Residential heat Pumps
Most residential heat pumps are of the air-source type whereby heat is transferred from the outdoor air to a refrigerant in the outdoor section and then transferred from the refrigerant to the indoor air in the air handler (fan/coil). When the outdoor air temperature decreases the COP and heating capacity of the heat pump decrease while the heat loss from the heated structure increases.

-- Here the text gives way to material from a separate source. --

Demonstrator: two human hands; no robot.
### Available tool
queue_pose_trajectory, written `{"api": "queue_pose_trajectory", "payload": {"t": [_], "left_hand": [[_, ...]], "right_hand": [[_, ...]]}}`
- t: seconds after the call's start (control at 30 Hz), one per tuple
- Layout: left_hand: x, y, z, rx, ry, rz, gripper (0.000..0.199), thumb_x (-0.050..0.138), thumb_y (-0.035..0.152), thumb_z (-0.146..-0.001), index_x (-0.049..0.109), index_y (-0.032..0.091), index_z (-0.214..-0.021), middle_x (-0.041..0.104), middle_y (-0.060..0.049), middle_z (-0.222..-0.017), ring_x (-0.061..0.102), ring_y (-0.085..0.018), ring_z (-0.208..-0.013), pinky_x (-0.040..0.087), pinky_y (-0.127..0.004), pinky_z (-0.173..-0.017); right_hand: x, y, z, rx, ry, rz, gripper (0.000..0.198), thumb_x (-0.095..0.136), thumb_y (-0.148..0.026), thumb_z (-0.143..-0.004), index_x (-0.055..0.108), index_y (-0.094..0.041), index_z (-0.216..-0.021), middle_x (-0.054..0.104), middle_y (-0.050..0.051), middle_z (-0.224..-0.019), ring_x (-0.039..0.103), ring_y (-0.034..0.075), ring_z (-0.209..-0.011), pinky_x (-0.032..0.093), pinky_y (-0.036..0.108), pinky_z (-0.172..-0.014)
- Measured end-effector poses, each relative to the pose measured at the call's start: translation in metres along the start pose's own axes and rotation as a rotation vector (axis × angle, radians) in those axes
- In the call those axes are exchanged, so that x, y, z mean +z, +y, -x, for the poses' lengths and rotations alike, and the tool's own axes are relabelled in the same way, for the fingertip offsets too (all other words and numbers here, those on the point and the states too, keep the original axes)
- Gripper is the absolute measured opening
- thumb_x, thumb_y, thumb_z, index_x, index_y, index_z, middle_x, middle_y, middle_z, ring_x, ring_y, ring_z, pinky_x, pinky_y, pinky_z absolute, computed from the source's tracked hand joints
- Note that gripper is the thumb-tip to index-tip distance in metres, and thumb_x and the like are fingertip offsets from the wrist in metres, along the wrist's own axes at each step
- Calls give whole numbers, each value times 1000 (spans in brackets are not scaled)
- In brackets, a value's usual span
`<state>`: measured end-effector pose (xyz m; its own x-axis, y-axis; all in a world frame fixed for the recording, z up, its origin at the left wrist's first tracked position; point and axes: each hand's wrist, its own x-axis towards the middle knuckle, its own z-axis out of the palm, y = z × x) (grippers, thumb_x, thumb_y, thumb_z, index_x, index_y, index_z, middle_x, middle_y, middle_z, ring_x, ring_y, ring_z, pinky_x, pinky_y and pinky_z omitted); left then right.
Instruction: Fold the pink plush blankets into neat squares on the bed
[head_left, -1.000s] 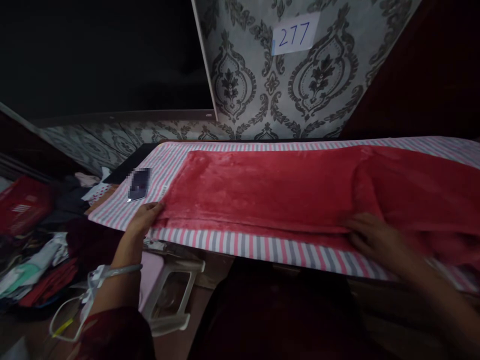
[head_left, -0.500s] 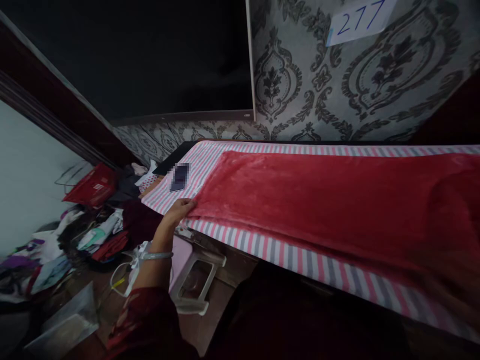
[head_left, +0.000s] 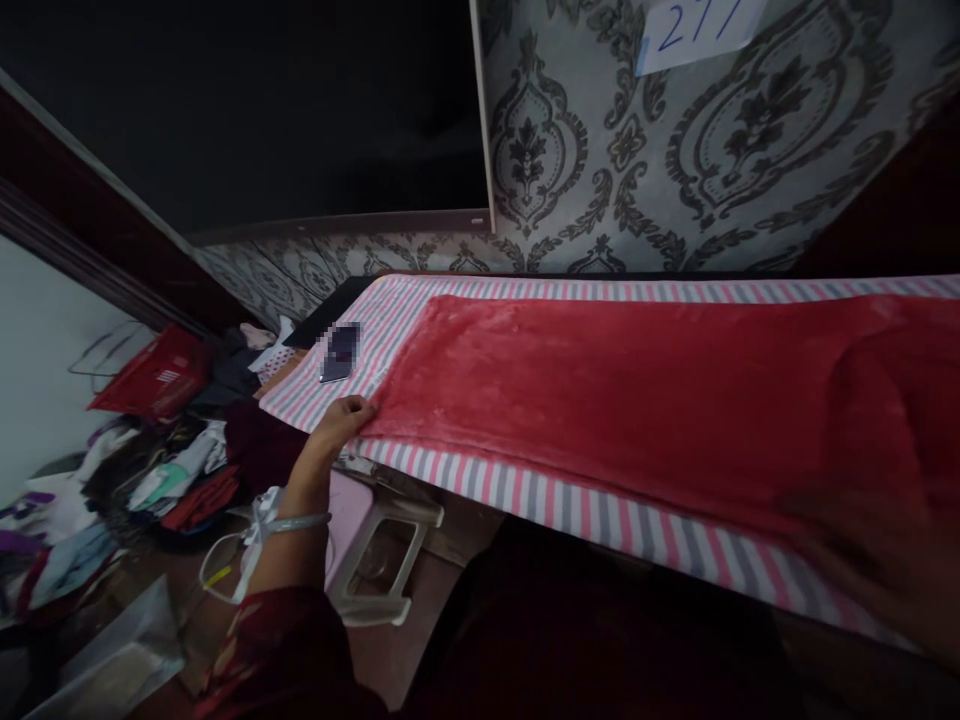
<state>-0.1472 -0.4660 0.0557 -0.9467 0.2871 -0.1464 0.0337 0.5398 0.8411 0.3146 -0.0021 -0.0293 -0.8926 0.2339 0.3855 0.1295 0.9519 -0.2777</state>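
Red plastic basket (head_left: 161, 375), well left of the left hand; heap of clothes (head_left: 180, 480), nearer that hand. Smartphone (head_left: 341, 352), pixelated, just beyond the left hand. Left hand (head_left: 347, 415), bangle at wrist, pinching the near left corner of the blanket. Plastic stool (head_left: 351, 510), pink top, below the left hand. Striped cloth (head_left: 555, 500), pink, grey and white, under the blanket. Red plush blanket (head_left: 615, 390), spread between the hands, raised fold beyond the right. Right hand (head_left: 847, 545), dim, at the blanket's near edge; grip cannot be told.
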Motion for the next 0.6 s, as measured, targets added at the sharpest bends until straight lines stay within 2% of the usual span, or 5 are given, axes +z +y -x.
{"api": "queue_pose_trajectory", "payload": {"t": [0.17, 0.27, 0.37, 0.47, 0.6], "left_hand": [[2, -6, -9, 54, 110, -76, 38, 79, 48, -53, 55, 20, -58, 46, 6, -52, 39, -10, -53, 28, -22, -49], [2, -9, -16, 36, 112, -13, 42, 81, 45, -49, 62, 20, -77, 56, 5, -61, 49, -13, -56, 37, -24, -53], [5, -6, -23, -46, 109, -56, 49, 79, 46, -52, 66, 19, -92, 63, 2, -66, 58, -18, -62, 45, -28, -59], [11, 1, -29, -58, 161, -252, 38, 74, 51, -62, 67, 19, -81, 66, -3, -70, 63, -23, -72, 48, -32, -67], [14, 7, -29, 36, 194, -414, 27, 68, 46, -70, 62, 20, -74, 62, -2, -66, 60, -22, -72, 46, -31, -65]], "right_hand": [[-9, -23, -15, 13, -115, 82, 44, 55, -55, -92, 71, -22, -116, 71, 14, -113, 69, 32, -99, 59, 46, -83], [-9, -30, -17, -11, -138, 142, 41, 50, -46, -97, 68, -19, -121, 70, 15, -114, 67, 31, -99, 57, 48, -86], [-5, -36, -20, -77, -81, 203, 39, 44, -34, -98, 66, -15, -123, 70, 16, -108, 66, 30, -92, 56, 47, -80], [-3, -40, -25, -114, -7, 287, 38, 41, -22, -96, 67, -15, -123, 70, 16, -107, 66, 29, -88, 54, 43, -75], [-12, -35, -28, -180, 116, 298, 31, 42, -20, -96, 72, -17, -104, 71, 13, -93, 64, 26, -80, 53, 38, -71]]}}
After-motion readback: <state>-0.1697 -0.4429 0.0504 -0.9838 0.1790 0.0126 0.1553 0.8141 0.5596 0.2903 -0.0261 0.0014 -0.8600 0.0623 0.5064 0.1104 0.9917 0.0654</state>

The outdoor temperature at which the capacity of the heat pump matches the structure heat loss is known as the ‘balance point‘. When the outdoor temperature drops below the balance point a supplemental electric resistance heater operates in an ON/OFF manner with a duty cycle that maintains the desired indoor temperature. (The heat pump operates continuously during this time.) When the outdoor air rises above the balance point the electric heater is shut off and the heat pump operates in an ON/OFF manner at its required duty cycle to maintain the desired indoor temperature.
The balance point can be used to maximize the trade-off between comfort and operating cost especially when setback is used at night and when the residents are away. An increase in the balance point over time can be used as a diagnostic to detect chronic heat pump problems, e.g., slow refrigerant leakage, and structure problems (like increased infiltration losses). The magnitude of these problems can be determined by comparing duty cycles from subsequent tests.
When the outdoor temperature drops below 45°F frost may form on the surface of the outdoor coil thereby acting as an insulator and also impeding air flow across the coil. To maintain energy efficiency and heating capacity heat pumps have an automatic defrost mode. This mode is identical to the cooling mode of the unit except that the outdoor fan motor stops and supplemental heat is turned on to continue warming the conditioned space. This heat must be included in determining the balance point.
The design outdoor temperature for estimating heat losses of structures in the State College, PA area is 5°F. The effects of supplemental heat at this temperature can be determined by comparing a supplemental COP with a conventional one.
As implemented from the above the heat loss of the structure (residence) is determined in finding the balance point. The heat loss is assumed to be a linear function of the outside temperature being zero where the outside temperature is equal to the inside design temperature (usually 70°F). Also, as implemented above the outside design temperature depends on location.